Instructions for the task: Copy the listing in full and exactly, omitting its images.

<<<<

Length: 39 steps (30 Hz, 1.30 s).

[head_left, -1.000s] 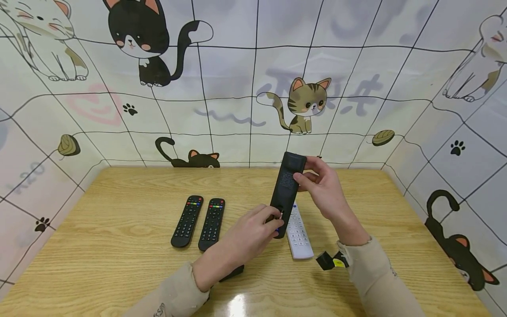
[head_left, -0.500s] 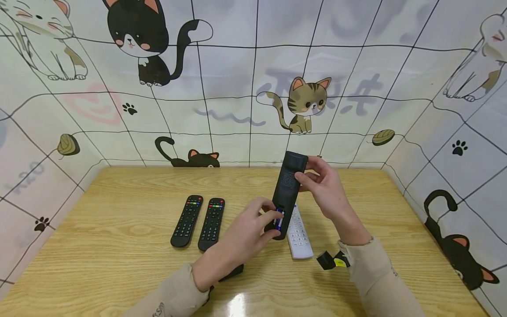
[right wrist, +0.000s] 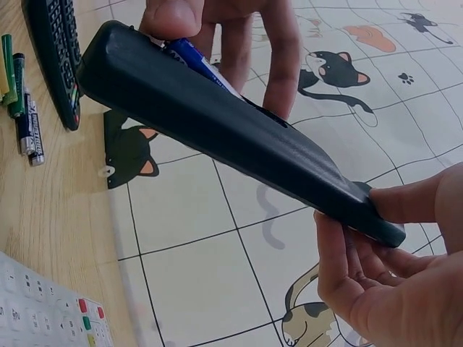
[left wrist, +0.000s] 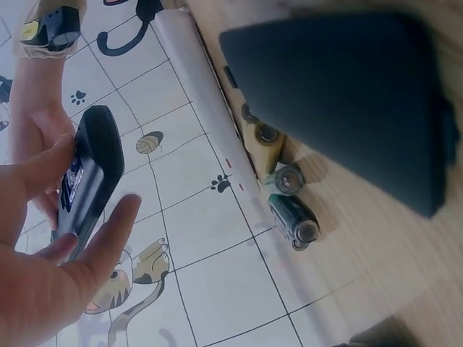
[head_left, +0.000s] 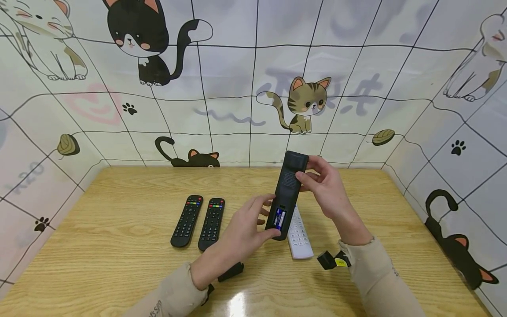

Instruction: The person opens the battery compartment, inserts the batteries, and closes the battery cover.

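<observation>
A black remote control point(head_left: 288, 185) is held up above the table, back side facing the head camera. Blue batteries point(head_left: 279, 219) lie in its uncovered battery compartment. My right hand point(head_left: 326, 189) pinches the upper end between thumb and fingers. At the lower end, my left hand point(head_left: 245, 224) has its thumb beside the compartment and its fingers along the left edge. The right wrist view shows the left thumb point(right wrist: 173, 16) against the battery end of the remote.
Two black remotes point(head_left: 187, 221) lie on the left. A white remote point(head_left: 301, 240) lies beneath the held one. Several loose batteries point(left wrist: 293, 217) are on the table, near a dark flat piece with small tabs point(left wrist: 347, 101). A cat-print sheet point(head_left: 225, 101) surrounds the table.
My left fingers have drawn off the battery compartment to the remote's left edge, uncovering the blue batteries. My right hand keeps its grip and has shifted only slightly.
</observation>
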Each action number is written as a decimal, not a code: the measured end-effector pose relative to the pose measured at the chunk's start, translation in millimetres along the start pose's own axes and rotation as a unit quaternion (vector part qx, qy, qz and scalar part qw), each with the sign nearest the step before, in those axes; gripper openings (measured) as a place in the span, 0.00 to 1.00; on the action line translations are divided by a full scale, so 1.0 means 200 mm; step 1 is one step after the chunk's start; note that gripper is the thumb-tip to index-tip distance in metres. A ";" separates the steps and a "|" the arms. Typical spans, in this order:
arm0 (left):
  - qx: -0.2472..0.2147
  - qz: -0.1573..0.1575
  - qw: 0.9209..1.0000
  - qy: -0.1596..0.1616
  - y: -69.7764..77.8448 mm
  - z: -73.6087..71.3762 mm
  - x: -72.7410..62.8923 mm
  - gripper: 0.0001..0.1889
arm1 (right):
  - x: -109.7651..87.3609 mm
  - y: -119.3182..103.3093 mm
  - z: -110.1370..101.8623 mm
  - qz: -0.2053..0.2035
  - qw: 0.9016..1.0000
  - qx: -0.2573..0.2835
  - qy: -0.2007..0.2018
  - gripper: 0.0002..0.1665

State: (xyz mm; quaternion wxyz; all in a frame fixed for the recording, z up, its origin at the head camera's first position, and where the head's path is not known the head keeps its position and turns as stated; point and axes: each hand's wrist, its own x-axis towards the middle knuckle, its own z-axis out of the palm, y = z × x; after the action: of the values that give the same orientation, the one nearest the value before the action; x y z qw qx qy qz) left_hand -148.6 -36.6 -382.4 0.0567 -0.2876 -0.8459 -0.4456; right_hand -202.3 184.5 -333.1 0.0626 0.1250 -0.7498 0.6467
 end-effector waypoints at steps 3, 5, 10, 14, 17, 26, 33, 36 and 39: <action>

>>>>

Response to this task:
Length: 39 steps (30 Hz, 1.30 s).

[head_left, -1.000s] 
[head_left, -0.500s] 
[right wrist, +0.000s] 
[left wrist, +0.000s] 
[head_left, +0.000s] 

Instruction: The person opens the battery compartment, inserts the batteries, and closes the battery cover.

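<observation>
A black remote control point(head_left: 288, 185) is held up above the table, back side facing the head camera. Blue batteries point(head_left: 279, 219) lie in its uncovered battery compartment. My right hand point(head_left: 326, 189) pinches the upper end between thumb and fingers. At the lower end, my left hand point(head_left: 245, 224) has its thumb beside the compartment and its fingers along the left edge. The right wrist view shows the left thumb point(right wrist: 173, 16) against the battery end of the remote.
Two black remotes point(head_left: 187, 221) lie on the left. A white remote point(head_left: 301, 240) lies beneath the held one. Several loose batteries point(left wrist: 293, 217) are on the table, near a dark flat piece with small tabs point(left wrist: 347, 101). A cat-print sheet point(head_left: 225, 101) surrounds the table.
My left fingers have drawn off the battery compartment to the remote's left edge, uncovering the blue batteries. My right hand keeps its grip and has shifted only slightly.
</observation>
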Each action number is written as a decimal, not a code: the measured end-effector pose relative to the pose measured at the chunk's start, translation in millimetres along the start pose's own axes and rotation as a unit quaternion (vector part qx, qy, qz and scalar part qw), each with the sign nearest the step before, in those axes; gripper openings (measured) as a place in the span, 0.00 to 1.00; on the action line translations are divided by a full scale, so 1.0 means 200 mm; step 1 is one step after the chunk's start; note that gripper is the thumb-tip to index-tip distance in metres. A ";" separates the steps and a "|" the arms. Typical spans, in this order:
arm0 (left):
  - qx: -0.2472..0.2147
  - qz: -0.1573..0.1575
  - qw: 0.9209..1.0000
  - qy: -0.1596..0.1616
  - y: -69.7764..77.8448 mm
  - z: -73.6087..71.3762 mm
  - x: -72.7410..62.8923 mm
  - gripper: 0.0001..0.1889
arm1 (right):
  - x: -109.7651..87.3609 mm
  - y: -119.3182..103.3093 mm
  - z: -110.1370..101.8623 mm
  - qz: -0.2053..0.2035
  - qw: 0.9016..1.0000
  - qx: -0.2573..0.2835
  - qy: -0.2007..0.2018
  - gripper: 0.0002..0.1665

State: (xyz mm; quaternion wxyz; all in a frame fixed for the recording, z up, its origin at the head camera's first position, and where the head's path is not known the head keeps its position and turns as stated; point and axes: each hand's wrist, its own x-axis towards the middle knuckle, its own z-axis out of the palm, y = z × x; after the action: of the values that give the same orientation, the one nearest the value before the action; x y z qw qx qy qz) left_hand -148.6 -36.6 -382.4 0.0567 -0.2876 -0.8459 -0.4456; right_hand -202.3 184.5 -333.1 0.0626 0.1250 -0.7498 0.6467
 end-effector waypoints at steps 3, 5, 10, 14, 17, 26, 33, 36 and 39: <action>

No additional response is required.